TASK INSTRUCTIONS.
Select from the records below every line that has the word "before" in it.

PROVIDED DATA.
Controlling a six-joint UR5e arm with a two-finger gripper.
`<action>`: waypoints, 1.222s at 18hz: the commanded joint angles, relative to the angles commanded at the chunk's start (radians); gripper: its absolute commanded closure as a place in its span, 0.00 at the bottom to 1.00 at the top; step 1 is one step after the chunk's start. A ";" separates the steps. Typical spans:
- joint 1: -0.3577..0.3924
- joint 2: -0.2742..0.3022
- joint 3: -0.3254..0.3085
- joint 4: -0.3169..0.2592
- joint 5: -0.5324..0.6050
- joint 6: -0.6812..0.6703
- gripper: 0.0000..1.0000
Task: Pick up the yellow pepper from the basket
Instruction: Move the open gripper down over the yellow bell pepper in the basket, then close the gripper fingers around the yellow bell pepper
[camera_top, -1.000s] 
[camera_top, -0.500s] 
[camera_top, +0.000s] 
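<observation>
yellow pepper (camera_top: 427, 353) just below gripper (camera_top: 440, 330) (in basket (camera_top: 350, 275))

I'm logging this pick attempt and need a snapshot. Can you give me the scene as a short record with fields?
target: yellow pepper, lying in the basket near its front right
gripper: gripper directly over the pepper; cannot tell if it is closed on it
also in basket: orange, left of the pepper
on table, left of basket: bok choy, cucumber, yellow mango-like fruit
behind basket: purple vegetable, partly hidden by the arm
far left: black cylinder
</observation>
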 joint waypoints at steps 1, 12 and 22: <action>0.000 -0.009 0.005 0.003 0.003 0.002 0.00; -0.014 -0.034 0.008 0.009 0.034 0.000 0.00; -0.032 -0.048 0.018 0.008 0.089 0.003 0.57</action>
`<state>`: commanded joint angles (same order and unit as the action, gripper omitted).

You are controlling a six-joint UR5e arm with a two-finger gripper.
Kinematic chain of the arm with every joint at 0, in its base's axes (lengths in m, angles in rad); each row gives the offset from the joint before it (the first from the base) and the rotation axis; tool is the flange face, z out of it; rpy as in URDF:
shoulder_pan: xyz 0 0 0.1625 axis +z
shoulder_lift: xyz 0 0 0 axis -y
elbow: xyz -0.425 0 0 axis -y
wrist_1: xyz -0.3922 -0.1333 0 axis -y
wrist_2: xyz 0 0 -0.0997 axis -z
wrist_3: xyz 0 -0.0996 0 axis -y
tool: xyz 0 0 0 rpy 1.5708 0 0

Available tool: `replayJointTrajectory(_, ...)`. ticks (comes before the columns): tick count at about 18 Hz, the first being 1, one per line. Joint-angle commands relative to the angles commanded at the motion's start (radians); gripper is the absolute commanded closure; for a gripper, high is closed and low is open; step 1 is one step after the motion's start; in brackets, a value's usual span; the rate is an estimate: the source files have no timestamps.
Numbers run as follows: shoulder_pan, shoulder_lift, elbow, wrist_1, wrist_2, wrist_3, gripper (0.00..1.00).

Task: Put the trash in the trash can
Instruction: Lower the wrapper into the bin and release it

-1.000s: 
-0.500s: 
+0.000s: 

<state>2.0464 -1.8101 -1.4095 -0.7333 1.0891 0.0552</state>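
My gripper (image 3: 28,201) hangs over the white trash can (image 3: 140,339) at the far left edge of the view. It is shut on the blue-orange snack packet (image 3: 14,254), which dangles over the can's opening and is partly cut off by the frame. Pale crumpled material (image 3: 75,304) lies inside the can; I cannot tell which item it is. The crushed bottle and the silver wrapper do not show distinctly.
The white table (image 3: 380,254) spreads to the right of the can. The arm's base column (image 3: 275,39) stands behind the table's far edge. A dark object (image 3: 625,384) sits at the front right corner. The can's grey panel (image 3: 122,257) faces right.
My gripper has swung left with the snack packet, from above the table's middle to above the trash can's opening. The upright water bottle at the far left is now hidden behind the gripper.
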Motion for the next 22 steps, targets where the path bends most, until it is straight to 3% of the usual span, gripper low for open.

SOLUTION FOR THIS PROBLEM.
Kinematic chain of the arm with every joint at 0, in its base's axes (lengths in m, angles in rad); each row gives the offset from the joint before it (the first from the base) and the rotation axis; tool is the flange face, z out of it; rpy as in URDF:
Available tool: `replayJointTrajectory(_, ...)`. ticks (comes before the columns): tick count at about 18 Hz, the first being 1, one per line. Joint-angle commands relative to the angles commanded at the motion's start (radians); gripper is the absolute commanded closure; for a gripper, high is closed and low is open; step 1 is one step after the motion's start; in brackets, a value's usual span; the rate is an estimate: the source files have no timestamps.

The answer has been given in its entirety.